Monday, 7 March 2011

Citizens Autumn Season 2010

The Citizens Theatre has a long and proud history of international work and literary adaptations of iconoclastic classics. Since the Glasgow theatre’s reinvention under co-artistic directors Jeremy Raison and Guy Hollands, it has also developed a fertile strand of original work for young people. As today’s exclusive announcement in The Herald of the Citz’s autumn 2010 season makes plain, all three areas of the theatre’s work are brought home to roost in a variety of ambitiously different ways.

First out of the traps is The Girl In The Yellow Dress (September 21-October 9), a new play by Craig Higginson that sees the Citz co-produce with both Live Theatre, Newcastle, and perhaps more significantly with the much fabled Market Theatre of Johannesburg, South Africa. This is followed by a main-stage production of Anthony Burgess’ iconic depiction of juvenile violence, A Clockwork Orange (October 13-November 6), which will itself be succeeded by a new play for the Citizens affiliated young people’s theatre company, TAG.

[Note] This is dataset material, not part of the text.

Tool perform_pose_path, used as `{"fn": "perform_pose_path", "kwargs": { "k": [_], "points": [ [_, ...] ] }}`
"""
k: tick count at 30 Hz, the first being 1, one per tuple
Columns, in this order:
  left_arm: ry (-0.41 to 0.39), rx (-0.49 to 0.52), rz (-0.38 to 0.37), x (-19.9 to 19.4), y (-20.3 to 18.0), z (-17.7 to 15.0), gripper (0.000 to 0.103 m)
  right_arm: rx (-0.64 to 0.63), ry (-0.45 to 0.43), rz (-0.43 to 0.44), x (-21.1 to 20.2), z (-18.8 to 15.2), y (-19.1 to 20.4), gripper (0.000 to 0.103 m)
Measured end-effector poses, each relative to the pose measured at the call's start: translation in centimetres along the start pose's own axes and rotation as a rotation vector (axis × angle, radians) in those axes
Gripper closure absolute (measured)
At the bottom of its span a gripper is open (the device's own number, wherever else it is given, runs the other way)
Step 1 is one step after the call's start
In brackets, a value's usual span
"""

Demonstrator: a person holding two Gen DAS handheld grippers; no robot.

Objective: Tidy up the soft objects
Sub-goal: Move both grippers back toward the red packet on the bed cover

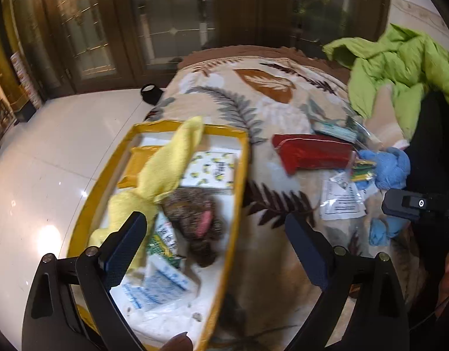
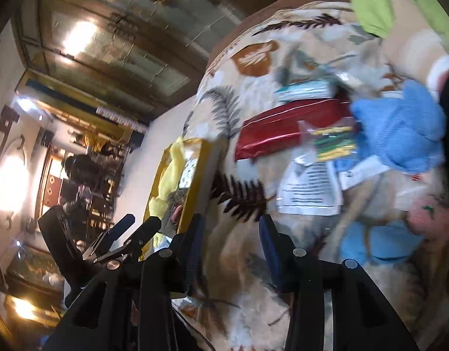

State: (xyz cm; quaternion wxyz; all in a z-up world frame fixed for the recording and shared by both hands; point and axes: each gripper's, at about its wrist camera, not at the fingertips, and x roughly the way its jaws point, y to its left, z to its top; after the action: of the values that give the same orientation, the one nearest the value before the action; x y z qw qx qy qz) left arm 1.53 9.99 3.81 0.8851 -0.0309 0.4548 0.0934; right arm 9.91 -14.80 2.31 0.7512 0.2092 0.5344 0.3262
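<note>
Left gripper [image 1: 215,234] and right gripper [image 2: 230,245]: jaws apart, empty. Yellow box [image 1: 239,181] holds lemon-print pack [image 1: 212,172]; its printing is illegible.

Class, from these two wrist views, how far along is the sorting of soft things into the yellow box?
Done: the yellow cloth and a brown plush toy already lie in the yellow box. In hand: nothing; the left gripper and right gripper are both open and empty. Left: the blue knitted item, the red pouch and the paper packets remain on the blanket.
</note>
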Motion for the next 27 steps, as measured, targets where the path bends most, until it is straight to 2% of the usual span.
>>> {"fn": "perform_pose_path", "kwargs": {
  "k": [7,13,22,27],
  "points": [
    [0.019,0.037,-0.014,1.0,-2.5,0.2,0.007,0.057,-0.025,-0.019,-1.7,0.3,-3.0,0.060],
    [0.038,0.073,-0.013,2.1,-4.1,0.1,0.007,0.104,-0.027,-0.037,-1.2,0.1,-4.7,0.060],
    [0.113,0.023,-0.171,4.5,-4.2,1.7,0.007,0.127,0.004,-0.108,1.0,1.2,-6.4,0.057],
    [0.140,0.026,-0.177,6.0,-5.1,3.3,0.007,0.096,0.028,-0.156,3.0,2.2,-6.3,0.055]
  ]
}}
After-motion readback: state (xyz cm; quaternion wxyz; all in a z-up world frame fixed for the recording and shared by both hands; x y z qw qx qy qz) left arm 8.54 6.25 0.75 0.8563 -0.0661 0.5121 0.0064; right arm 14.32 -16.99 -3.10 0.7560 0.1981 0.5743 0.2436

The Monster In The Hall (November 2-13) is written by David Greig, and features much of the same team who worked on Greig’s worldwide hit for TAG, Yellow Moon. With a new version of Beauty and The Beast to herald in the festive season, new work by the Citizens Young Company and the Citizens Community Company and plans already in place for Spring 2011, the gradual honing of the Citizens Theatre’s creative identity looks on a sounder footing than ever.

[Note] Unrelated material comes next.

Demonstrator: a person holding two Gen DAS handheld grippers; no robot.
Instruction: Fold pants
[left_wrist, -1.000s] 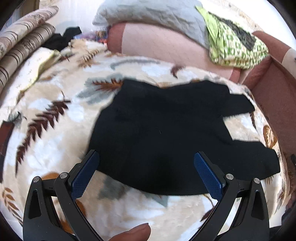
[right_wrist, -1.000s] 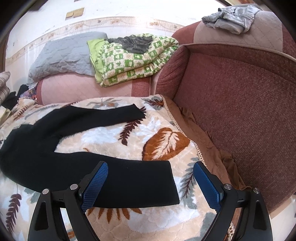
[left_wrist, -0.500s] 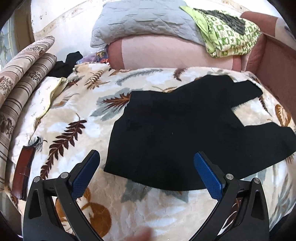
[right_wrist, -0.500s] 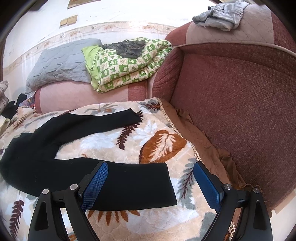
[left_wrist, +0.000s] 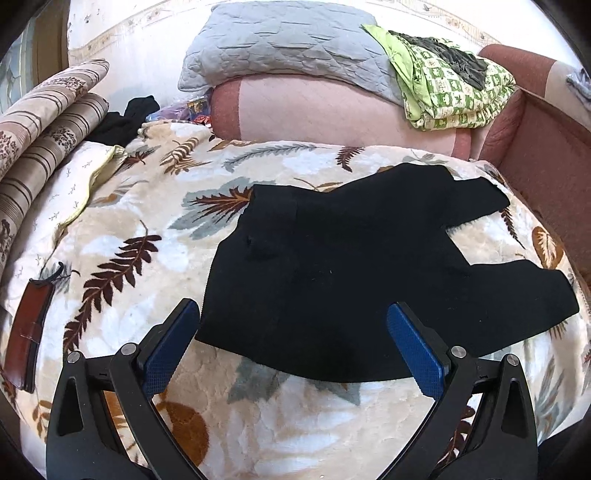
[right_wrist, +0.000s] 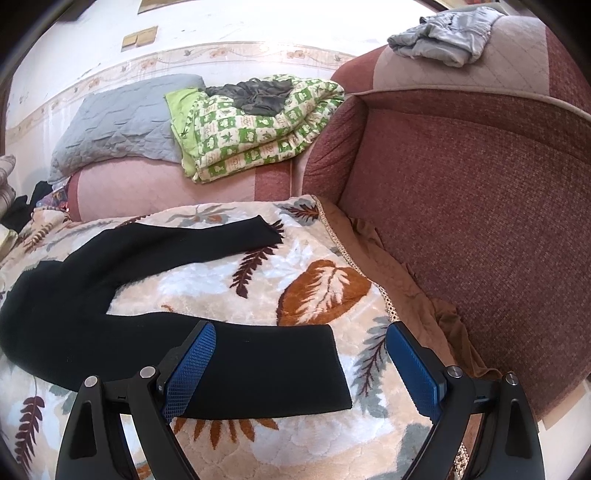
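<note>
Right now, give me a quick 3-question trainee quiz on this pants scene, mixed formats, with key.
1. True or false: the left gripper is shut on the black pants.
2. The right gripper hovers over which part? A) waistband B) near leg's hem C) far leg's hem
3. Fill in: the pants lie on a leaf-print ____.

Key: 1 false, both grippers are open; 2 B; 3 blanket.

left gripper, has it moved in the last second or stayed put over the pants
Yes. The left gripper has backed away and swung left: against the grey pillow, the black pants now sit farther right and smaller.
</note>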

It’s the return of the Market Theatre to these shores, however, that will create a stir among long time theatre-philes who recall the profound effect the company had on our own domestic theatre scene. Raison has had a connection with the market since his days as a trainee director at the Traverse, and reignited the relationship on a visit to South Africa in 2009.

Described by Raison as ‘a distorted love story, The Girl In The Yellow Dress is a major international project that opens in Grahamstown and Cape Town before coming to the UK, where it plays in Newcastle prior to an Edinburgh Festival Fringe run as part of the Traverse Theatre programme. This not only marks the Citz’s first show at the Fringe for many a year, but also reunites the Market Theatre with the company that first housed Woza Albert! Only in September will The Girl In The Yellow Dress arrive in the Gorbals, with further touring possibilities currently being pursued.

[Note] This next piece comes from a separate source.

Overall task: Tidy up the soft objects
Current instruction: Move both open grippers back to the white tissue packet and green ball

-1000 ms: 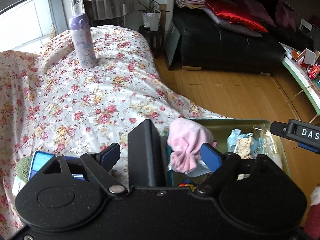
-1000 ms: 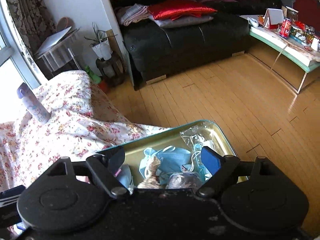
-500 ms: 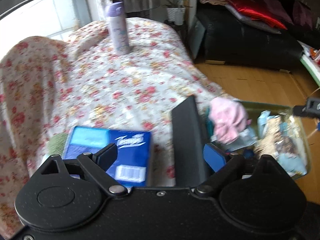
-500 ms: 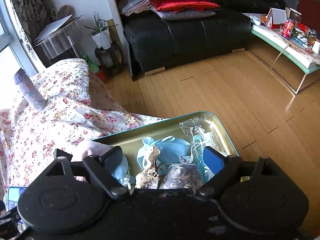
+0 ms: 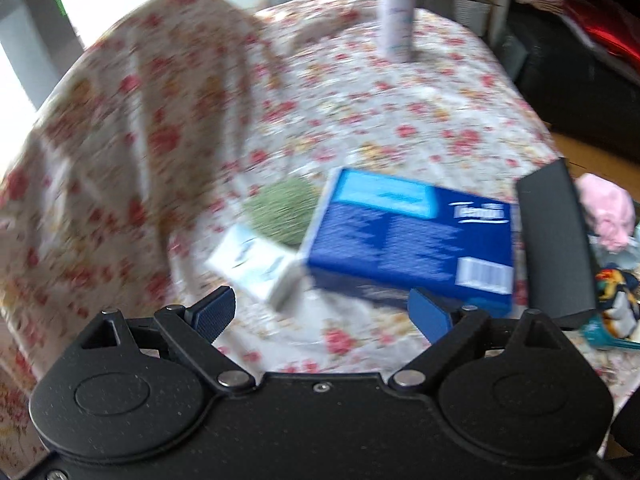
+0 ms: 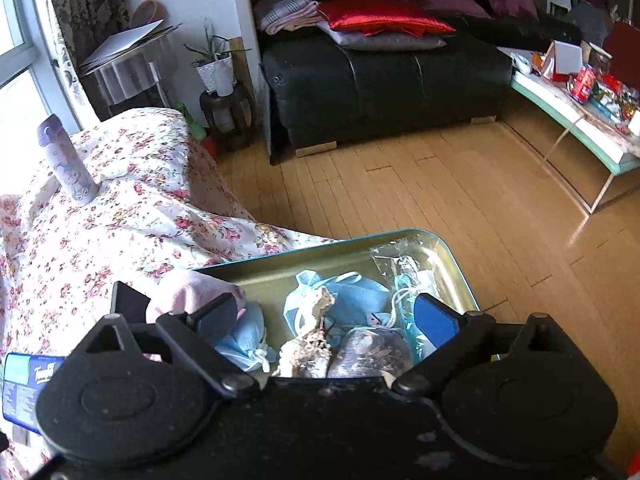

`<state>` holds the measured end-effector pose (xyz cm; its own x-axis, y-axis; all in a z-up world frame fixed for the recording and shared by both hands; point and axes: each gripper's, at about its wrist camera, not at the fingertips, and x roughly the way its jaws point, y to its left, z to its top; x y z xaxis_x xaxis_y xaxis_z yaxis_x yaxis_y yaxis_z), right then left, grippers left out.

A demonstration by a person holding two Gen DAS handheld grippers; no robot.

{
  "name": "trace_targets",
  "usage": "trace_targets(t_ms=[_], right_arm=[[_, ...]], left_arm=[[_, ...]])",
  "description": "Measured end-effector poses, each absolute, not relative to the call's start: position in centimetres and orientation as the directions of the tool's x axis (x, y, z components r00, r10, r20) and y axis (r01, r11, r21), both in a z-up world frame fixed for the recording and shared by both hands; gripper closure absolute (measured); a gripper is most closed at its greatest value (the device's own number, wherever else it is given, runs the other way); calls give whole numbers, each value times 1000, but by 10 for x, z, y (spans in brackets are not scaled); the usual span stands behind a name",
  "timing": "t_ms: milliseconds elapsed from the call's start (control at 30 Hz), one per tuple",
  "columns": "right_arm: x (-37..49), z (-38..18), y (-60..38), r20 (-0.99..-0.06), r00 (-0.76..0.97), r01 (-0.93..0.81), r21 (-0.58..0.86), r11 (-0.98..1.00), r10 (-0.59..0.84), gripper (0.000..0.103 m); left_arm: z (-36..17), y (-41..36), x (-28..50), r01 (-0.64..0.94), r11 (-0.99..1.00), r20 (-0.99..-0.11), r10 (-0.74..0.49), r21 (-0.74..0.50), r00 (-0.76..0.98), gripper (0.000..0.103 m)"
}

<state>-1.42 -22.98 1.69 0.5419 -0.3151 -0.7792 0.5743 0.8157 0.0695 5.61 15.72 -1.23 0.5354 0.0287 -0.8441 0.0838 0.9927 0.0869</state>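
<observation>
You are working over the floral cloth, where the tin is gathering the soft things: pink cloth and blue masks are lying in it. Your left gripper is hovering, jaws spread and empty, above the blue tissue pack and small white pack, likely next. Your right gripper has just been opening, pinching nothing, over the tin.

I see a flower-print cloth carrying everything — purple bottle upright, blue tissue pack, small white box, green pad — and a metal tray.
</observation>
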Motion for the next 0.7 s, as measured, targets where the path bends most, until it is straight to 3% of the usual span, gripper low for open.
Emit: trace_targets(t_ms=[333, 700], right_arm=[[-9, 12, -196, -765, 571, 508, 44, 860, -298, 6], [-19, 12, -147, -730, 639, 408, 54, 911, -243, 6]], left_arm=[[-37, 212, 67, -38, 992, -838, 119, 116, 533, 12], [-66, 237, 71, -98, 993, -864, 101, 60, 493, 12]])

The Market Theatre first came to international prominence during South Africa’s apartheid era, when Woza Albert! imagined the second coming of Christ in a racially segregated nation. Higginsion’s most recent play, Dream of the Dog, was seen in Johannesburg prior to a run at London’s tiny Finborough Theatre in a production starring veteran actress Janet Suzman, one of the co-founders of the Market Theatre. Like Dream of the Dog, The Girl in The Yellow Dress looks at the tensions that linger in twenty-first century South Africa.

“The National Festival in Grahamstown where the play opens is very important for the Market Theatre”, Raison points out, “which is trying to find its place in a modern South Africa. There’s a huge debate there about what theatre is doing, and how it helps to heal lots of old wounds. There are also questions being asked about how theatre works in a country with twelve different languages, and trying to cope with what it means in a post apartheid era in what in some ways is a new country in some ways, where theatre is trying to discover its voice.”

Raison himself will be directing A Clockwork Orange, Anthony Burgess’ own stage adaptation of hic controversial novel, later made into an iconic film by Stanley Kubrick. The stage version was successfully produced by TAG almost two decades ago, while another production at Northern Stage in Newcastle received a lengthy run. Part of the show’s appeal at the time was the fact that Kubrick had withdrawn the film from circulation after accusations of copycat violence emerged shortly after its original release. These days, however, it’s perfectly possible to pick up a copy on DVD that is perfectly legal.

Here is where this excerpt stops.